17 MB de imagens viraram 1,2 MB — e o que isso significa em vendas
As sete imagens do nosso portfólio pesavam 17 MB. A correção não foi comprimir melhor: foi trocar de formato e medir a fidelidade em vez de chutar a qualidade.
Herdamos sete PNGs de 2 a 2,8 MB cada. Juntos, 17 MB. Uma única página do portfólio carregava 7,5 MB de imagem.
A primeira tentativa foi a óbvia: recomprimir os PNGs. O resultado foi o oposto — os arquivos ficaram maiores. PNG é um formato sem perdas, e aqueles já estavam bem comprimidos. Não havia nada a ganhar ali.
O ganho estava em trocar de codec. Convertemos para AVIF, com WebP e JPEG como alternativas para navegadores que não suportam o primeiro. Mesma resolução, 1536 × 1024. Nenhum pixel a menos.

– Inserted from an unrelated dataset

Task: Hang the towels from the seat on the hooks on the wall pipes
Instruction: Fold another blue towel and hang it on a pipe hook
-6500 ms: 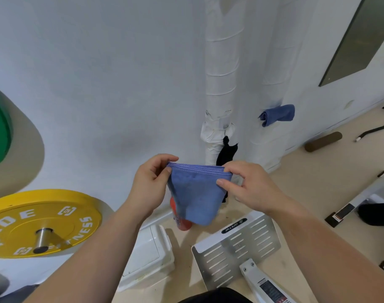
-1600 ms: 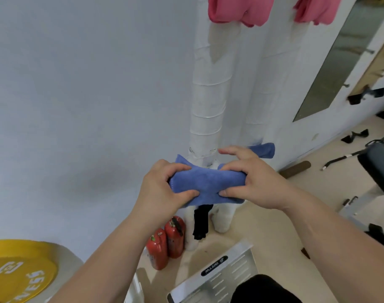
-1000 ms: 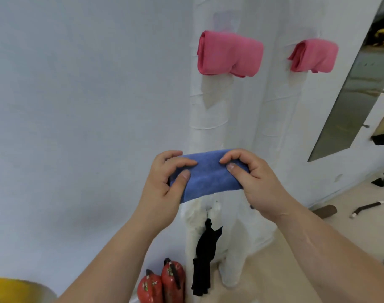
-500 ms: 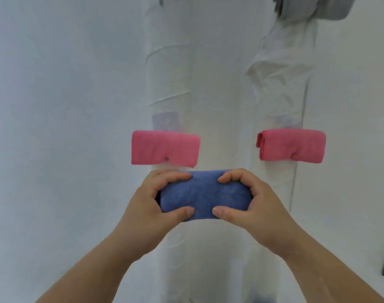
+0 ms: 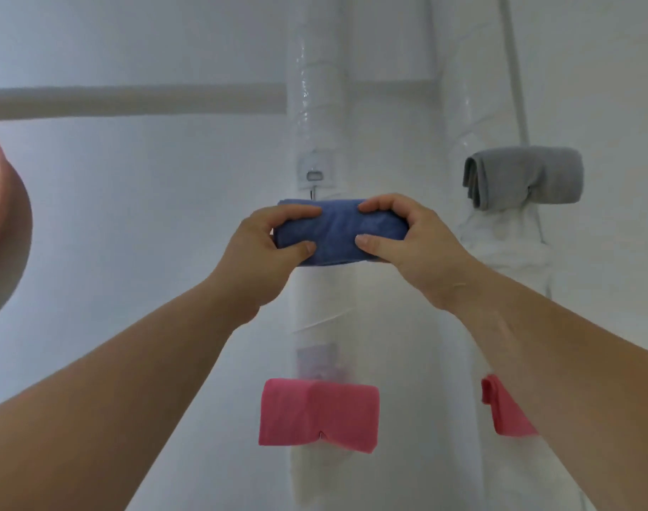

A parte que mudou o resultado foi como escolhemos a qualidade. Em vez de fixar "qualidade 80" para tudo, medimos: para cada imagem, em cada largura, buscamos a menor qualidade que ainda atinge 40 dB de PSNR — o ponto em que a diferença deixa de ser perceptível. Uma das fotos coube em qualidade 50; outra precisou de 80.
Qualidade fixa é um chute. Ou você degrada imagem que não precisava, ou carrega peso que ninguém percebe.
O resultado: a página de marketing saiu de 7,5 MB para 126 KB no celular. Cinquenta e nove vezes mais leve.
O que isso significa comercialmente: em uma conexão 4G comum, 7,5 MB levam mais de dez segundos. Metade das pessoas desiste antes. Não é uma métrica de desenvolvedor — é metade dos visitantes que nunca viram o trabalho.
Descobrimos ainda que o WebP não chegava a 40 dB em uma das imagens nem na qualidade máxima, enquanto o AVIF chegava com um quarto do tamanho. É o tipo de diferença que só aparece quando se mede.